Help Emma Walk with the Trexo Robotics

Emma’s Journey

Emma, born in June 2019, was a happy and healthy baby. As she started nearing her 1st birthday we noticed she had fallen behind in her milestones. We immediately self referred her to early intervention to try and help catch her up to her peers. At her 1 year check up, her paediatrician agreed that something wasn’t right and was also concerned about the lack of awareness to her environment. That is when our medical/disability journey started. After countless specialist visits, tests and procedures we finally figured out that Emma had optic nerve atrophy from her MRI findings. There was no clear reason why, which led us to genetic testing. 8 months later we got the most devastating results that Emma had an ultra rare genetic disease called KAND (Kif1a associated neurological disorder).

What is KAND?

With only roughly 500 people diagnosed worldwide, KAND is a progressive/neurodegenerative disease. Caused by mutations within the Kif1a gene that leads to a number of symptoms and neurological disorders such as Ataxia, apraxia, hypotonia, global development delay, optic nerve atrophy, cortical vision impairment, epilepsy and many others.

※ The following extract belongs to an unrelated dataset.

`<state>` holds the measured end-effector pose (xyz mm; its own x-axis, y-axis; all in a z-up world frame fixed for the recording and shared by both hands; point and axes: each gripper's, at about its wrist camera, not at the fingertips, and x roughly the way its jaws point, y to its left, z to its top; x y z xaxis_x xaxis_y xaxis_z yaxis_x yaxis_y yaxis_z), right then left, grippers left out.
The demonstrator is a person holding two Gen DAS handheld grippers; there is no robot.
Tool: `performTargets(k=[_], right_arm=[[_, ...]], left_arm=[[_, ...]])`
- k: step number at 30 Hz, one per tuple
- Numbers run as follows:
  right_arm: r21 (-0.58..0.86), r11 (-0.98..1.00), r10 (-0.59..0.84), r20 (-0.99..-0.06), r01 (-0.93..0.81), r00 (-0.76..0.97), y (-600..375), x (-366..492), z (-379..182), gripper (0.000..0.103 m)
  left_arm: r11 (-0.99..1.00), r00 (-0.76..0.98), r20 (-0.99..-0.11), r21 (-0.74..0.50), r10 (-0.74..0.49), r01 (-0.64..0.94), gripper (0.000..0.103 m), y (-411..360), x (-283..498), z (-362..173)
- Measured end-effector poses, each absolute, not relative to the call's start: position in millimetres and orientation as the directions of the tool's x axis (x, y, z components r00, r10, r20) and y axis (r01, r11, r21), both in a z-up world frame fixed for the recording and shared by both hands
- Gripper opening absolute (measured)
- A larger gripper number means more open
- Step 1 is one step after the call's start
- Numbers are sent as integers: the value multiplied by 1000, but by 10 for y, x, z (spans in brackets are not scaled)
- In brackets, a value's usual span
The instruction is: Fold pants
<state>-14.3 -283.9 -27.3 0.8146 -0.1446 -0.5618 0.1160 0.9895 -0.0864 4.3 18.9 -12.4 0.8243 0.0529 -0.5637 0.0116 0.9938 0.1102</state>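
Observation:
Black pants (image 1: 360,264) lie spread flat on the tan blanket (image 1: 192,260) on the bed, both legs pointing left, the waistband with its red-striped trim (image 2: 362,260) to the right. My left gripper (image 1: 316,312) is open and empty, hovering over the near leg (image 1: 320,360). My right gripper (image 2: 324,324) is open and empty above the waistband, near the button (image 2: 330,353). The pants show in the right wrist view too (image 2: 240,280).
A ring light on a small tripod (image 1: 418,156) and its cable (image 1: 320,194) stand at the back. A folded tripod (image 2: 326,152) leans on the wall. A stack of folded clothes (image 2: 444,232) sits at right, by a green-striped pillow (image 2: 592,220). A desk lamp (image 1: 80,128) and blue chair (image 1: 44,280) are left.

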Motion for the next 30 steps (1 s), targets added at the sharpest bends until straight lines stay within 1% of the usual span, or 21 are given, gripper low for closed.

KAND has impacted Emma in many ways. At almost 5 years old, it has already caused significant damage to her developing brain causing her to be blind, non verbal, non mobile and more recently epileptic.

Emma has spent most of her life doing immense amounts of therapy. We have spent significant amounts of money trying to give her the best chance to thrive while hoping to prevent any regressions. We even moved provinces to give her the best resources available in Canada for children like her. If you’d like to know more about our journey you can watch an interview I did with Inside Edition recently

https://www.insideedition.com/mother-of-4-year-old-living-with-kand-one-of-the-rarest-disorders-in-the-world-advocates-to-find-a?amp

or check out Emma’s instagram page @thelifeofemmabean

About our fundraiser

As some of you know, Emma is in the process of completing a Trexo trial through her school and has been loving every minute of it. Seeing her standing upright, walking around is the most incredible feeling. The Trexo will give Emma not only a sense of independence, but will improve her quality of life.

The Trexo has numerous benefits for non ambulatory children such as increased bone, joint and muscle strength, functional stretching, core/trunk strengthening, body awareness, improved body alignment, better coordination, increased endurance, and improved sleep.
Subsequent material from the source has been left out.